Thursday, May 8, 2014

How First-Person Epistolary POV Can Make a Narrator Unreliable

(Note: I'll admit upfront that I wrote this essay for an English project involving The Great Gatbsy.  It's certainly relevant for any case of first-epistolary though, so I don't feel too bad posting it here along my usual, generalized writing posts.)

The Great Gatsby utilizes first-person epistolary point-of-view.  In doing so, it presents the thoughts of the narrator, Nick Carraway, in a “looking back” sort of manner.  Nick remembers events that happened a few years in the past during most of the book.  This lowers his credibility somewhat.

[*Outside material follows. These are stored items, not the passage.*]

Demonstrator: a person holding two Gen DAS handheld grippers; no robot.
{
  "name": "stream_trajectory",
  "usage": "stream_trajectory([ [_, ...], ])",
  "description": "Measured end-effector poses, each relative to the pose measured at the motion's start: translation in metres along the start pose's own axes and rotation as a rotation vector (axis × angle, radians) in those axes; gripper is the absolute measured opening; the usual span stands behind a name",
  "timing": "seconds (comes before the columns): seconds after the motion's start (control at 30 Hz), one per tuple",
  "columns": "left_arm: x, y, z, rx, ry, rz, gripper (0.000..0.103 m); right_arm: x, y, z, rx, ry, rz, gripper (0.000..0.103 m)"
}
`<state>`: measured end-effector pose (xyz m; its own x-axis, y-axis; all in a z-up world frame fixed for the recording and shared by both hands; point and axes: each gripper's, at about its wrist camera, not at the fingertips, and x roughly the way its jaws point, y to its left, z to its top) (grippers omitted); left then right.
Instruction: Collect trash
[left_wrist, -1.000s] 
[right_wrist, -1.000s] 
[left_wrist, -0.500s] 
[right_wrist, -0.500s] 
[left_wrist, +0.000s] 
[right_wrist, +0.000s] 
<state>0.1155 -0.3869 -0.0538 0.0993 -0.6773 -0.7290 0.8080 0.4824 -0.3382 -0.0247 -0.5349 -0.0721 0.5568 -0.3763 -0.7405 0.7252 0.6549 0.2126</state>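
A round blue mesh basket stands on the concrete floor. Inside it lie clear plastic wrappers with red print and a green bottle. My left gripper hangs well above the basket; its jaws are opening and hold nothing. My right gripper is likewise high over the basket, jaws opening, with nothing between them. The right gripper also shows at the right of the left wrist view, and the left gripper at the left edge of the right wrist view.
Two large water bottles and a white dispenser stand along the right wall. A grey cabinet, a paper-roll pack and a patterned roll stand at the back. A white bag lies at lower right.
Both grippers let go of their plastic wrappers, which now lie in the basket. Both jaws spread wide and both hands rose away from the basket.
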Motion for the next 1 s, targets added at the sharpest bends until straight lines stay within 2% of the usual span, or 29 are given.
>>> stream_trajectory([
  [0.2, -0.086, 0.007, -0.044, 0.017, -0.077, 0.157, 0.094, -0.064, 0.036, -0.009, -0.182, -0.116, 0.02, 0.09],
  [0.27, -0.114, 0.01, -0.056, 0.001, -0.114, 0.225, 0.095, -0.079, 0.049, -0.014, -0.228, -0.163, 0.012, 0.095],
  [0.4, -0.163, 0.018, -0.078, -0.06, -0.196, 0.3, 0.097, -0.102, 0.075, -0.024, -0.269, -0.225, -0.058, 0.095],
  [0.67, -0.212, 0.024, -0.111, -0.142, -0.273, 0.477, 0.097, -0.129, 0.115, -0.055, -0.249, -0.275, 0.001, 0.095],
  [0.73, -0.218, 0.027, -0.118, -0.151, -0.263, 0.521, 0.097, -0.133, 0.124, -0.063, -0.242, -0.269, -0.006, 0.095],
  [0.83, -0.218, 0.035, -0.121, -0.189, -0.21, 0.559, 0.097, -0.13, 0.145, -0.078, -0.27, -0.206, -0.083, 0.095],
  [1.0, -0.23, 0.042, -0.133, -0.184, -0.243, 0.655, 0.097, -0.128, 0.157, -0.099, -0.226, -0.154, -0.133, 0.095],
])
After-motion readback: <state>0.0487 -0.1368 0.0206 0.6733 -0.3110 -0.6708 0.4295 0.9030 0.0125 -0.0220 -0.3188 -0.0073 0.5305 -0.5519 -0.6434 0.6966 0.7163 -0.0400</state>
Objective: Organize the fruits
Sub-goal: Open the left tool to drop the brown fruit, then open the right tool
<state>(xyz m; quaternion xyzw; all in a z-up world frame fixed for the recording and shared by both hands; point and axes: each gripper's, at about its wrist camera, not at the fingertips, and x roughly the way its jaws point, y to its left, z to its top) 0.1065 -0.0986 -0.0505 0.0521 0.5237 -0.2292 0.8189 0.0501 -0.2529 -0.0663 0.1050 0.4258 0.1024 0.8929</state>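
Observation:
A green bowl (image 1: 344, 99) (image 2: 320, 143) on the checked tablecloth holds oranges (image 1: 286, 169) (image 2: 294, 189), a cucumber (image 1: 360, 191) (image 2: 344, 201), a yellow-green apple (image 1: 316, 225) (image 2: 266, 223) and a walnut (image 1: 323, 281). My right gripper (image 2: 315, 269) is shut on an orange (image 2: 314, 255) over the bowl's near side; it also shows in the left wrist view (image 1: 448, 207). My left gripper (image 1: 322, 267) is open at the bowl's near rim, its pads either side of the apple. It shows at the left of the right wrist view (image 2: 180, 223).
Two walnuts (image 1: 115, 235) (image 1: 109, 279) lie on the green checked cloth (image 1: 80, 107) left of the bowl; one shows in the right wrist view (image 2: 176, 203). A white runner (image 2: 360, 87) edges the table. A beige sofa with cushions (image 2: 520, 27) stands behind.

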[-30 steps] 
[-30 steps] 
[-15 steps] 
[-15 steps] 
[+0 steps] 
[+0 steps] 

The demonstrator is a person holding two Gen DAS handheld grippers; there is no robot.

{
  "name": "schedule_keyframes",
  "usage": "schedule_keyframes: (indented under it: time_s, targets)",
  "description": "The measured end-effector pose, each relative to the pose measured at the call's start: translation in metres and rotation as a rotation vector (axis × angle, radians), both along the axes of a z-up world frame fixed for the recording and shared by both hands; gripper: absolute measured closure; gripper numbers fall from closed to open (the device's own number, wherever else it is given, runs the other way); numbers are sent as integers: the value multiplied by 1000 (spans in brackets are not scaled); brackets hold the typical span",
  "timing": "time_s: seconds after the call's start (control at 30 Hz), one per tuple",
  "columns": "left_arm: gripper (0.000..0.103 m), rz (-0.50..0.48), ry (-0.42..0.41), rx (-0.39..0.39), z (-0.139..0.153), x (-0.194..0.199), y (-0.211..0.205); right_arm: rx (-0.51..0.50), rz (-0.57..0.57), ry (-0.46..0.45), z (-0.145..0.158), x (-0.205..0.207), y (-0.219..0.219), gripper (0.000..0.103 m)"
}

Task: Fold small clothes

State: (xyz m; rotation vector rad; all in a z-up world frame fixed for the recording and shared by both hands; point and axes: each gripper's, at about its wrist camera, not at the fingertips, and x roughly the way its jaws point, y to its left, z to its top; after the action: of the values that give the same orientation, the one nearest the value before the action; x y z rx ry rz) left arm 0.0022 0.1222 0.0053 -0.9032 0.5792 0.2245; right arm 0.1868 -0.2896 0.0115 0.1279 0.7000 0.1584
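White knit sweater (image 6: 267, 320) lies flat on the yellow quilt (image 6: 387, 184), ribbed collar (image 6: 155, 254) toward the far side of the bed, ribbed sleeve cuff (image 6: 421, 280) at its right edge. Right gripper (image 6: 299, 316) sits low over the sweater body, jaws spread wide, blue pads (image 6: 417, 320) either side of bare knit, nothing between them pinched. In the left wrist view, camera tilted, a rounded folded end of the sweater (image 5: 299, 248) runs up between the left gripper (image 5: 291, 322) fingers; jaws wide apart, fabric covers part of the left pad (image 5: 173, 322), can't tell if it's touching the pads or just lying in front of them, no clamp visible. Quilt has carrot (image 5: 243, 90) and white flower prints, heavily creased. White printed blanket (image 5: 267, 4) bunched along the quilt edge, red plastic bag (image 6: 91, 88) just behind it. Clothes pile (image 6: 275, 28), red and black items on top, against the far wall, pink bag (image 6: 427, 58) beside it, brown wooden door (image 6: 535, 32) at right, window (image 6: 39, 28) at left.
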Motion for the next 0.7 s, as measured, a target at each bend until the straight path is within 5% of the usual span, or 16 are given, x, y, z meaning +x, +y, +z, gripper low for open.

Typically, people do not perfectly recall events that occurred multiple years prior.  Nick makes the happenings detailed in The Great Gatsby seem in perfect clarity.  More than likely, the epistolary format of this book causes a low credibility in Nick’s descriptions.  While the larger course of events is probably of high credibility, the specifics are not.  Unless Nick had a perfect memory, as virtually no one does, many of the details given in the book are fluffed out with falsities.

The credibility of the narrator of The Great Gatsby is low overall.  While the major plot points are likely very close to “reality,” the first-person epistolary point-of-view grants a low credibility to the vast swathes of nitty-gritty description.